There are still a few on the plants but whether they will come to anything before the frosts gets them is in the lap of the gods

So Zoomer -I don't think you have done anything wrong-I am blaming the weather -but I blame that for everything

28/10/2012 at 16:39

Thanks, Geoff for the reasurance. 

I've just bought some new varieties for next year, the type which can be dried for eating but wanted to sow some of this years varieties next year too and didn't want to purchase them. Saving seeds is something of a learning curve, I was hoping for lots of seeds to swap but if there's a dozen seeds from each plant, I'll be happy.

Know what you mean about the weather, beans have done really well here though and as they grow up rather than taking up ground space are ideal for a small garden veg grower.

02/11/2012 at 16:37

I regularly save (White Lady) runner bean seed every year by designating just one plant in the row, usually end of row, to be my seed providor. I don't pick any beans on this plant though  the growing season, just let them all mature. At the end of the season as the pods start to dry off naturally. I pick all the pods and find I have ample seed for next year, albeit redirecting any smaller ones to the kitchen for consumption.

02/11/2012 at 18:31

Terence - I only grow a couple of plants for each variety and grew five varieties this year, so leaving a whole plant isn't really practical although I can see the sense in doing so.
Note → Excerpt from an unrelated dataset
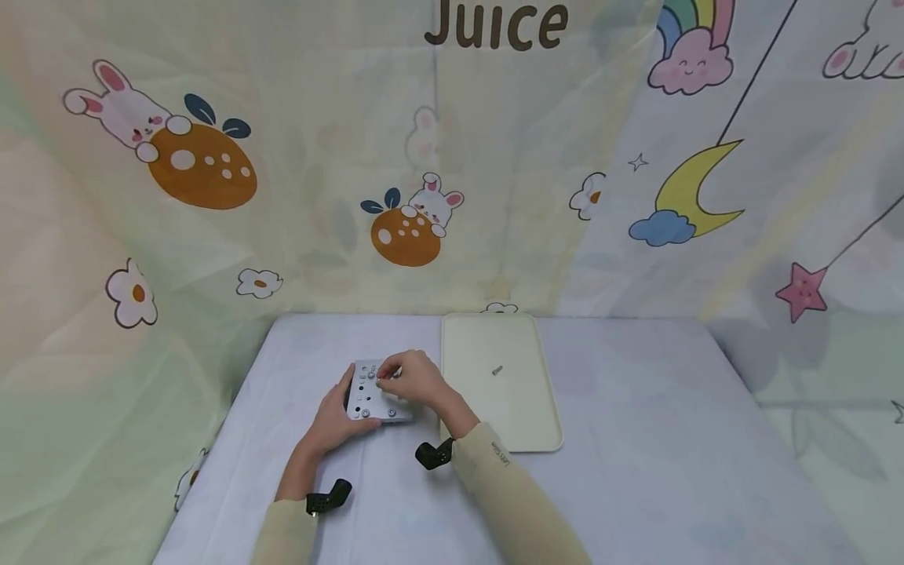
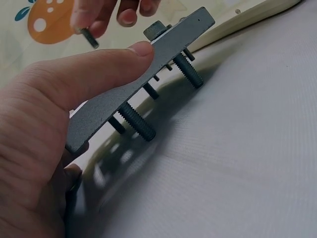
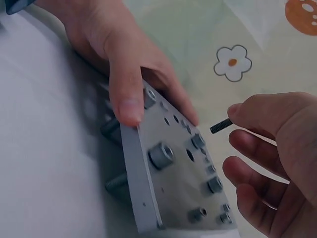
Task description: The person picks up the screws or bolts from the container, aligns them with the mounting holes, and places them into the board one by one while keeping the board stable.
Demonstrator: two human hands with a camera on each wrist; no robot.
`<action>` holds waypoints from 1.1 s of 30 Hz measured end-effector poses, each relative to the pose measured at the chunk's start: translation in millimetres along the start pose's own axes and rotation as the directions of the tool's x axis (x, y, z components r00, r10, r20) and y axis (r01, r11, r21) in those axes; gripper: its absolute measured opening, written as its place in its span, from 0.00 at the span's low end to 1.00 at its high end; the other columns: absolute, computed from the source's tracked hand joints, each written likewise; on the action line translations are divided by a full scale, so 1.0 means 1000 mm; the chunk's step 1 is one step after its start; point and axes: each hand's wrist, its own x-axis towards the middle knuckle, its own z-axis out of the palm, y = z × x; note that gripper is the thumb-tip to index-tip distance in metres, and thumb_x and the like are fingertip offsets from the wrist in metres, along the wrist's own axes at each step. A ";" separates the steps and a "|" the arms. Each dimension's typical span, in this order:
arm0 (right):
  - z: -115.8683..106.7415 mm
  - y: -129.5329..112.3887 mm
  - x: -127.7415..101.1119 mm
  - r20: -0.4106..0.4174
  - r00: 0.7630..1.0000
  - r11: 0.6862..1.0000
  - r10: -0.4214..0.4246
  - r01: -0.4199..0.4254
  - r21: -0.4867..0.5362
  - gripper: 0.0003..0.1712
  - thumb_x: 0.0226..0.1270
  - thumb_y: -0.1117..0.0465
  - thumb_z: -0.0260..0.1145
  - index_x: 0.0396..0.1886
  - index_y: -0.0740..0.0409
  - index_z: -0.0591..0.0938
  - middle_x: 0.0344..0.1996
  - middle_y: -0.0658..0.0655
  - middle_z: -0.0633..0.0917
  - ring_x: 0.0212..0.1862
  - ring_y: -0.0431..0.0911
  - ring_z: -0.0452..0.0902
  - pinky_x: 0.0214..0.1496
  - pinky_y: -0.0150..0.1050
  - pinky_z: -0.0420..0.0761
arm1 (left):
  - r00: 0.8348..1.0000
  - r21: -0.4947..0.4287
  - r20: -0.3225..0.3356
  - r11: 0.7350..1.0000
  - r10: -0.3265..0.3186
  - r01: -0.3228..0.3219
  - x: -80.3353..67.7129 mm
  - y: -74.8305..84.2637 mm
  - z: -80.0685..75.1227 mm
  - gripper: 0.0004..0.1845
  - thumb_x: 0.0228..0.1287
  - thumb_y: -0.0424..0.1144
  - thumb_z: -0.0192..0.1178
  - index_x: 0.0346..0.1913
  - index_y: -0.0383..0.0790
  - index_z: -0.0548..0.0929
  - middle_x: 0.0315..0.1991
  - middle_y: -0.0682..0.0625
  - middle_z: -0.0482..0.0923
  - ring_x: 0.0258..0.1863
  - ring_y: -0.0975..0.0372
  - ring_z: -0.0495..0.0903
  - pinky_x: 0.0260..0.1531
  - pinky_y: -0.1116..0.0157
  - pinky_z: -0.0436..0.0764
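Note:
A grey metal plate [image 1: 379, 404] with holes and several bolts is gripped by my left hand [image 1: 335, 421], thumb along its near edge. In the left wrist view the plate [image 2: 173, 40] is tilted above the cloth, and threaded bolt shanks [image 2: 137, 122] stick out of its underside. Over the plate's upper face, my right hand [image 1: 418, 378] pinches a small screw [image 3: 221, 126] between thumb and finger. Its threaded end points at the plate, with a gap between them in the right wrist view. Socket-head bolts [image 3: 161, 155] stand up from the face.
To the right of the plate lies a cream tray [image 1: 519, 424], and one small screw [image 1: 497, 370] rests on it. White cloth [image 1: 636, 439] covers the table. A printed curtain [image 1: 508, 157] hangs behind and at the sides. Each wrist wears a black camera [image 1: 434, 454].

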 end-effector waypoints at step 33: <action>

There maybe some cross pollination too with the seeds I do get as they were grown next to each other and had different coloured pods.

I checked some more pods this evening and some of the seeds are going mouldy, any suggestions.  

03/11/2012 at 08:35

In this case I would just open the pods you have picked and lay the beans out on  a flat or mesh surface to dry out, discarding any that are mouldy

Next season you could try leaving one of the early pods to mature on the plant during the summer. As a plant ceases flowering once it has completed it's cycle of flowering and producing mature seed, keep regularly picking the rest of the beans while they are young to keep the plant producing.

good luck.

TJ.

 

03/11/2012 at 19:40

Thanks for the advice. I've started to open the pods.

There were no sizable beans in the yellow podded one's and none in the cream/red pods but it's looking better than I thought for the other varieties, over 50 seeds from the purple podded one's and 12 large white/purple seeds from painted lady  although there are lots of  tiny green seeds which presumably are no good and 4 seeds from the green podded one's.

I'm pleased with the result, would have been really disappointed if there'd been no seeds. I'll do as you advice for next year.